[Stored dataset items]
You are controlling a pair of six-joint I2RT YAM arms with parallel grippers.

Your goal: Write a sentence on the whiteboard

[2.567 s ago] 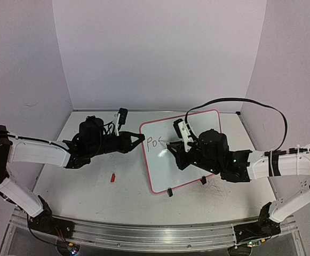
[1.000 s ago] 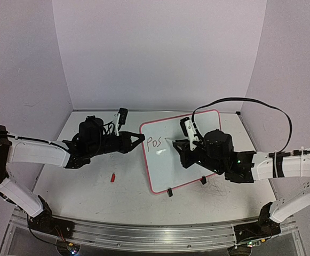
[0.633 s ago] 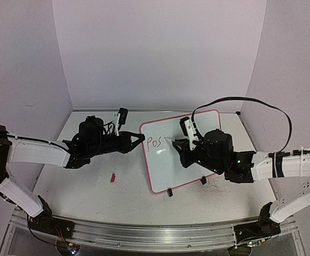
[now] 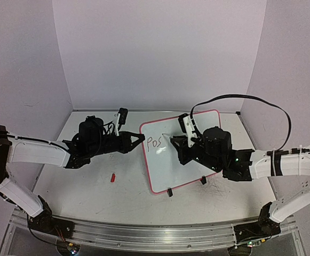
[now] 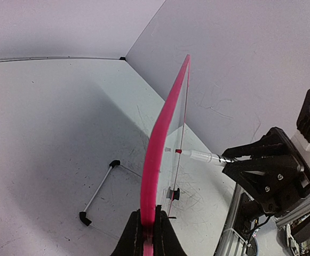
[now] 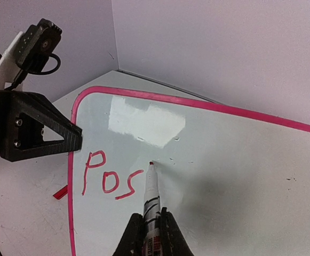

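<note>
Lilac walls all round, scuffed white tabletop below, and on it, propped at a tilt, the whiteboard. Pinched at its left edge by the left gripper, shut tight on the pink frame and steadying the board, seen edge-on from that wrist. Over on the right, the right gripper, clamped together round the barrel of the red marker. Now for the news: red lettering reading "Pos" near the board's upper left, up from "Po" and a partial stroke a couple of seconds back. Finished the "s", then hopped the tip up and to the right. Resting now, by the look of it, on the glossy surface just beyond the "s", with a tiny red dot at the point — probably the start of the "i". Early going, judged from that: three letters down, nearly all of the sentence to come. Plenty of bare white to the right and below for it. Lying well apart on the table near the left arm, a small red piece — possibly the marker's cap, too small to swear to.
</note>
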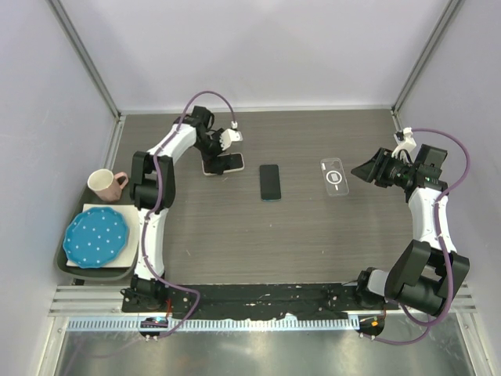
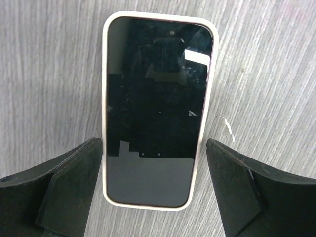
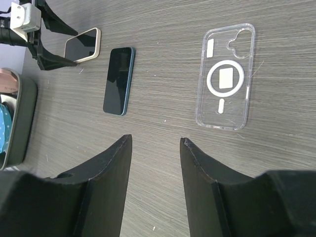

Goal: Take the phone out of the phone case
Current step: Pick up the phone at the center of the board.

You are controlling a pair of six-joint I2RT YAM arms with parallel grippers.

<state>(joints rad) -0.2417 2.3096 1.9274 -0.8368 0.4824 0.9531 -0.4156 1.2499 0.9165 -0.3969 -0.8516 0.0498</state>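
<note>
Broadly, the table [image 1: 313, 235] carries two phones and one loose case, all in a row across its far half. At the left edge, a dark tray [image 1: 61, 262] holds a blue spotted plate [image 1: 95, 236], with a pink mug [image 1: 102, 184] just beyond it; none of these bears on the job.

The left gripper [image 2: 153, 148] hangs over the far-left part of the table, its jaws wide apart and straddling the near end of a cased phone [image 2: 155, 113]. The fingers stand just beside the phone's long sides without pinching it. That phone lies flat, screen up, fully seated in a cream case [image 2: 104, 123] whose rim shows all round the glass.

The right gripper [image 3: 155, 139] hovers near the right edge, jaws partly apart and holding nothing.

A bare phone [image 1: 270, 182] lies screen up at the middle of the row. The clear case [image 3: 226, 79] sits well apart from it, towards the right edge, and is empty.

By my reading, one phone is already out of its case. The cream-cased one is not yet separated; if it counts, it needs gripping and peeling free.
</note>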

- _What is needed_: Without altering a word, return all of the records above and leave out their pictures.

- _Answer to the problem_:
You are controlling a pair of six-joint I2RT YAM arms with parallel grippers.

Your goal: Write a sentence on the whiteboard

[2.567 s ago] 
[1.000 s ago] 
[0.633 s ago] 
[now] 
[now] 
[now] 

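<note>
Lilac walls all round, scuffed white tabletop below, and on it, propped at a tilt, the whiteboard. Pinched at its left edge by the left gripper, shut tight on the pink frame and steadying the board, seen edge-on from that wrist. Over on the right, the right gripper, clamped together round the barrel of the red marker. Now for the news: red lettering reading "Pos" near the board's upper left, up from "Po" and a partial stroke a couple of seconds back. Finished the "s", then hopped the tip up and to the right. Resting now, by the look of it, on the glossy surface just beyond the "s", with a tiny red dot at the point — probably the start of the "i". Early going, judged from that: three letters down, nearly all of the sentence to come. Plenty of bare white to the right and below for it. Lying well apart on the table near the left arm, a small red piece — possibly the marker's cap, too small to swear to.
</note>
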
Goal: Take the phone out of the phone case
Current step: Pick up the phone at the center of the board.

You are controlling a pair of six-joint I2RT YAM arms with parallel grippers.

<state>(joints rad) -0.2417 2.3096 1.9274 -0.8368 0.4824 0.9531 -0.4156 1.2499 0.9165 -0.3969 -0.8516 0.0498</state>
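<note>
Broadly, the table [image 1: 313, 235] carries two phones and one loose case, all in a row across its far half. At the left edge, a dark tray [image 1: 61, 262] holds a blue spotted plate [image 1: 95, 236], with a pink mug [image 1: 102, 184] just beyond it; none of these bears on the job.

The left gripper [image 2: 153, 148] hangs over the far-left part of the table, its jaws wide apart and straddling the near end of a cased phone [image 2: 155, 113]. The fingers stand just beside the phone's long sides without pinching it. That phone lies flat, screen up, fully seated in a cream case [image 2: 104, 123] whose rim shows all round the glass.

The right gripper [image 3: 155, 139] hovers near the right edge, jaws partly apart and holding nothing.

A bare phone [image 1: 270, 182] lies screen up at the middle of the row. The clear case [image 3: 226, 79] sits well apart from it, towards the right edge, and is empty.

By my reading, one phone is already out of its case. The cream-cased one is not yet separated; if it counts, it needs gripping and peeling free.
</note>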

There is nothing further in this answer.